O que Assistimos: um relatório de engajamento da Netflix
O primeiro grande lançamento de dados de visualização da Netflix — quase 100 bilhões de horas assistidas em 18.000 títulos no início de 2023 — revela um padrão marcante de lei de potência, em que um punhado de séries e sucessos antigos do catálogo, como “Suits”, “Friends” e “Breaking Bad”, domina o engajamento. Os comentaristas debatem o que isso diz sobre a estratégia da Netflix de volume em vez de prestígio, a ascensão de conteúdo coreano e de outros conteúdos não americanos, e o hábito da plataforma de cancelar séries, ao mesmo tempo em que observam que a nova transparência decorre de recentes vitórias contratuais da WGA/SAG e pode mudar a forma como criadores negociam pagamento. Muitos veem os números como evidência tanto de fragmentação cultural (poucas séries “obrigatórias” compartilhadas) quanto de um enorme sumidouro global de tempo rivalizando com o trabalho em horas totais.
Escala de Visualização e Leis de Potência
- A planilha mostra ~93 bilhões de horas assistidas em jan–jun de 2023; comentaristas estimam ~20 milhões de horas por hora do relógio, cerca de 12 horas por pessoa na Terra em seis meses.
- A distribuição de visualizações parece altamente em lei de potência: os títulos no topo dominam, com a série nº 1 tendo aproximadamente o dobro do tempo de exibição da nº 8.
- Foi feita a distinção entre “horas transmitidas” e “assistir ativamente com atenção”, além da inflação causada por durações longas e reassistidas.
Fragmentação Cultural vs. Cânone Compartilhado
- Muitos leitores não ouviram falar da maioria dos títulos mais vistos, apesar de usarem a Netflix, destacando como as recomendações criam bolhas.
- Alguns lamentam a perda de uma “lareira” televisiva compartilhada e de referências comuns; outros argumentam que conteúdo de nicho e comunidades online são uma evolução positiva.
- Há debate sobre se ainda existe um “Current Thing” (por exemplo, Squid Game, Game of Thrones) ou se agora tudo está fragmentado.
Qualidade de Conteúdo, Recomendações e Sabor
- Há forte discordância sobre a mudança da Netflix para “quantidade em vez de qualidade” e para uma visualização confortável do “menor denominador comum” vs. “dar aos clientes o que eles querem”.
- As recomendações da Netflix são frequentemente criticadas por serem ruins para destacar conteúdo genuinamente bom, mas menos promovido.
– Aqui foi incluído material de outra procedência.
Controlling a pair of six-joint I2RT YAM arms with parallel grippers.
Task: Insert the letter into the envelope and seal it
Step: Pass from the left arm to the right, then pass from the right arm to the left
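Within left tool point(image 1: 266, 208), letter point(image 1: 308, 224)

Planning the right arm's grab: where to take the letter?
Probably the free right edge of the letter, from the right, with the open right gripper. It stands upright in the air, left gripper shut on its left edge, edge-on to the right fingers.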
- Discussão sobre a mudança de avaliações de 5 estrelas para curtir/não curtir: alguns veem isso como simplificação excessiva e otimização para “tempo assistido”, outros como uma UX necessária e uma simplificação de dados.
Cancelamentos e Confiança
- Frustração repetida com séries populares ou aclamadas pela crítica sendo canceladas (por exemplo, 1899, Shadow and Bone), o que leva alguns espectadores a assistir apenas a séries concluídas ou limitadas.
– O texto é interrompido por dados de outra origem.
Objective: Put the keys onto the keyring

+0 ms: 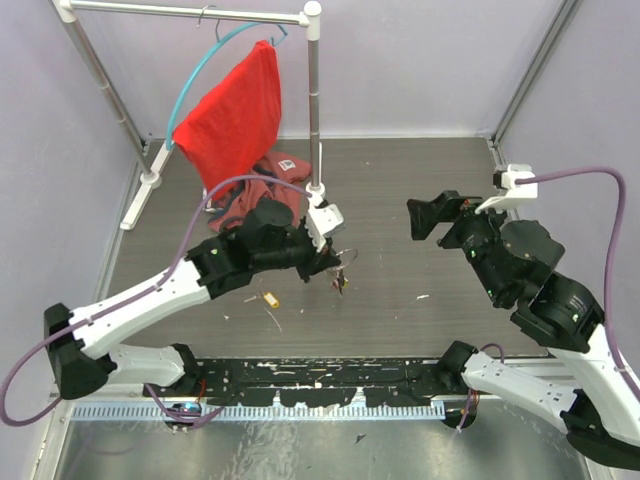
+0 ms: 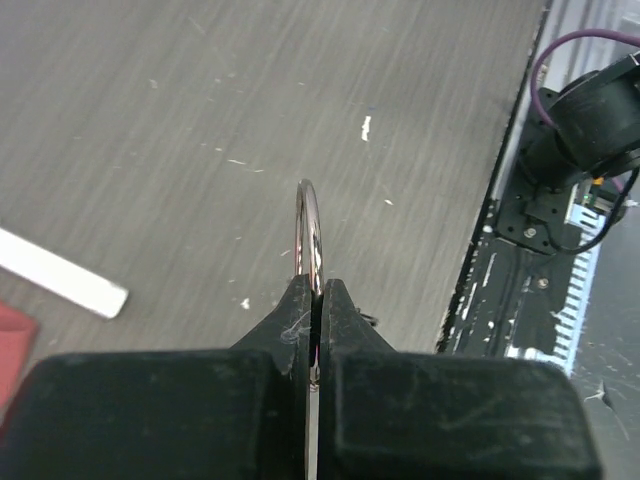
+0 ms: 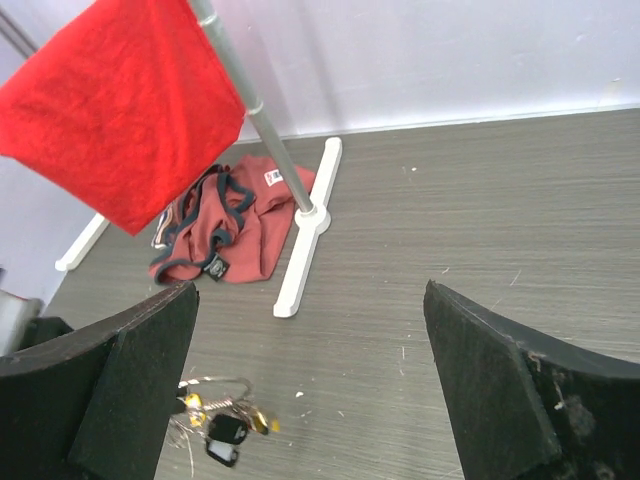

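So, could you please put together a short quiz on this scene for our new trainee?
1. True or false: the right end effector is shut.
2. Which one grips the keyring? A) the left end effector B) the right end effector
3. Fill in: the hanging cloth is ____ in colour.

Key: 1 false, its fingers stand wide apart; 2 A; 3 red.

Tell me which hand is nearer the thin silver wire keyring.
Left. The left hand is shut on the thin silver wire keyring; the right hand hovers open, apart on its right.
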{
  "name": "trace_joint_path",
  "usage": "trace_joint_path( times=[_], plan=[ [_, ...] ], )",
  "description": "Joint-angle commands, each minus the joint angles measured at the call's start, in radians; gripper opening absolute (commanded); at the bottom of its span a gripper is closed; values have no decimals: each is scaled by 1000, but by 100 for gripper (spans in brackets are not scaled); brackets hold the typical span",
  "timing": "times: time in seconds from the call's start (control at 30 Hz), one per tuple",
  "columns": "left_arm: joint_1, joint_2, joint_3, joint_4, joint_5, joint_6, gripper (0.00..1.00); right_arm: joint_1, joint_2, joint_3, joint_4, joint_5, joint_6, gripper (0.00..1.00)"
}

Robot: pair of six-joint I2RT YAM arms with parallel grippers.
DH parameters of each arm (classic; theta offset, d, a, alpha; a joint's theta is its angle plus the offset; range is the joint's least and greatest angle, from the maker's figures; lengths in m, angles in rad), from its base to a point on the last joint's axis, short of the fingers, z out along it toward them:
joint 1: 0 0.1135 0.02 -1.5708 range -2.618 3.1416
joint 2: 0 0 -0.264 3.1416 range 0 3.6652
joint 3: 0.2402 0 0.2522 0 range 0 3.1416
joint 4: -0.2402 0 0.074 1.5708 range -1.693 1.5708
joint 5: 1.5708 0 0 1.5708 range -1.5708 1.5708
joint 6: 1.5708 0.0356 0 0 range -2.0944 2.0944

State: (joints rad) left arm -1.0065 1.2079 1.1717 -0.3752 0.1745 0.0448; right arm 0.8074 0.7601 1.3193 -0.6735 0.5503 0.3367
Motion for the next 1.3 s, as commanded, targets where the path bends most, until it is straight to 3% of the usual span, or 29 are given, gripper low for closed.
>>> trace_joint_path(
  times=[0.0,0.23,0.67,0.9,1.03,1.17,1.27],
  plan=[
    [2,69,-28,189,134,-122,0,-4,-26,-12,31,80,31,100],
    [3,252,-49,284,162,-158,3,-4,-46,-21,-13,105,40,100],
    [104,496,3,260,156,-111,19,-4,-41,-54,-37,88,76,100],
    [149,482,-40,279,39,-110,41,-4,-17,-100,-39,65,72,100],
    [192,431,-29,211,-59,-148,64,-4,26,-145,-47,52,91,100],
    [272,381,21,36,-208,-270,96,-17,95,-159,-54,-20,78,100],
    [335,354,93,-165,-288,-346,98,-166,137,-172,-18,-248,61,100]
  ],
)
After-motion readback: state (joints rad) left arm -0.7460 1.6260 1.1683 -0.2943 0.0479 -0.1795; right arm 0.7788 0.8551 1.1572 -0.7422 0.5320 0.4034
- Alguns dizem que esse padrão de cancelamento agora molda o que eles escolhem começar a assistir mais do que o próprio conteúdo.
Séries Antigas, TV de Fundo e Sindicação
- Séries legadas (Friends, Suits, Breaking Bad, Big Bang Theory, etc.) acumulam enormes quantidades de horas, muitas vezes como “séries de fundo”.
- Isso é comparado à economia clássica da sindicação; surgem preocupações de que a popularidade desse tipo de série de conforto possa excluir conteúdo mais arriscado ou ambicioso.
Transparência, Greves e o Despejo do Excel
- Vários comentários relacionam a divulgação dos dados às negociações da WGA/SAG-AFTRA sobre transparência no streaming e residuals.
- As opiniões se dividem sobre o formato Excel sem firulas: alguns apreciam os dados brutos; outros esperavam visualizações mais ricas e mais metadados (episódios, duração, regiões, gêneros).
Legendas, Acessibilidade e Regiões
- Reclamações de que legendas em inglês (em oposição a legendas ocultas completas) frequentemente estão ausentes em regiões de língua inglesa, prejudicando a compreensão e a imersão.
- Licenciamento regional e disponibilidade inconsistente de legendas (inclusive para originais da Netflix) são uma irritação recorrente.